What follows is a list of the serializers I tested.

The consistency and performance of every serializer has been verified and measured multiple times against a corpus of DataTable objects, some of them artificially generated and some retrieved from the Production schema of the AdventureWorks2012 SQL Server sample database.

All tests have been performed on a computer with Windows 10 Pro x64, an Intel Core i3 540 @ 3.06 Ghz CPU and 8 GB of DDR3 RAM @ 1333 Mhz.

DataTable WriteXml/ReadXml Methods

This serializer uses the WriteXml and the ReadXml methods of the DataTable class which allow to write the current contents and schema of a DataTable object as XML and to read them back.

Binary Formatter

This serializer uses the BinaryFormatter class, located in the System.Runtime.Serialization.Formatters.Binary namespace, which provides a generic way to serialize and deserialize an object, or an entire graph of connected objects, in binary format.

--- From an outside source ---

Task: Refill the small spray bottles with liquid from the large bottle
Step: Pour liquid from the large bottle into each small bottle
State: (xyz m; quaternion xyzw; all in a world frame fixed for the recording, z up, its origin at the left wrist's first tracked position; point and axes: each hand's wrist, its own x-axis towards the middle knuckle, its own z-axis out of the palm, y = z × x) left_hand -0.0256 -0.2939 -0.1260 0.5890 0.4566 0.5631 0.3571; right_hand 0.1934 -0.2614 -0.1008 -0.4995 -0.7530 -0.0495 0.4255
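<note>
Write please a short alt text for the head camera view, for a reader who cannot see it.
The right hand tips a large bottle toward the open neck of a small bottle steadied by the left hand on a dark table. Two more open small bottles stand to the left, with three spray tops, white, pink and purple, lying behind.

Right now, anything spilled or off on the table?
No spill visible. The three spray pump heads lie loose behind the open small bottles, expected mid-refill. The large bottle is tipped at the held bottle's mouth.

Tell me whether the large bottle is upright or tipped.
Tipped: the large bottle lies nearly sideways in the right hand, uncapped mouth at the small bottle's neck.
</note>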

For the serialization of a DataTable object using the BinaryFormatter class the RemotingFormat property of the DataTable object has been set to RemotingFormat.Binary.

Compressed Binary Formatter

This serializer simply adds a compression layer over the output of the same Binary Formatter serializer mentioned above.

Protocol Buffers

Protocol buffers are Google's language-neutral, platform-neutral, extensible mechanism for serializing structured data – think XML, but smaller, faster, and simpler.

This serializer uses Marc Gravell's protobuf-net implementation and Richard Dingwall's protobuf-net-data specific extension for DataTable objects on top of it.

Compressed Protocol Buffers

This serializer simply adds a compression layer over the output of the same Protocol Buffers serializer mentioned above.

Fast Serializer

This serializer, authored by SimmoTech, aims to improve on the serialization of objects by making a series of assumptions about owned data, in his words object data that is somewhat safe to serialize.

You can find the author's article on "Optimizing Serialization in .NET" in two parts here and here.

Lightweight Serializer

This serializer, authored by Shital Shah, uses the BinaryFormatter class to serialize a two-dimensional array of objects instead of a DataTable object, thus saving a few bytes at the expense of this array object population and requiring a separate call to the WriteXmlSchema method of the DataTable class to export the DataTable object schema along with the data.

You can find the author's article on "Lightweight DataTable Serialization" here.

Drew DataSet Formatter

This serializer, authored by Drew Noakes, uses an approach similar to the Lightweight Serializer described above, using the BinaryFormatter class to serialize a custom Table object populated from a DataTable object, and like the above saving a few bytes at the expense of this custom Table object population.

You can find the author's article on "DataSet Serialization" here.

DataTable Custom Formatter

This serializer, of which I am the author, is specific for DataTable objects and as such serializes just the minimum amount of data and metadata, avoiding the expensive routines of the more general (and more powerful) serializers. A compression layer is added by default to the output of the serializer.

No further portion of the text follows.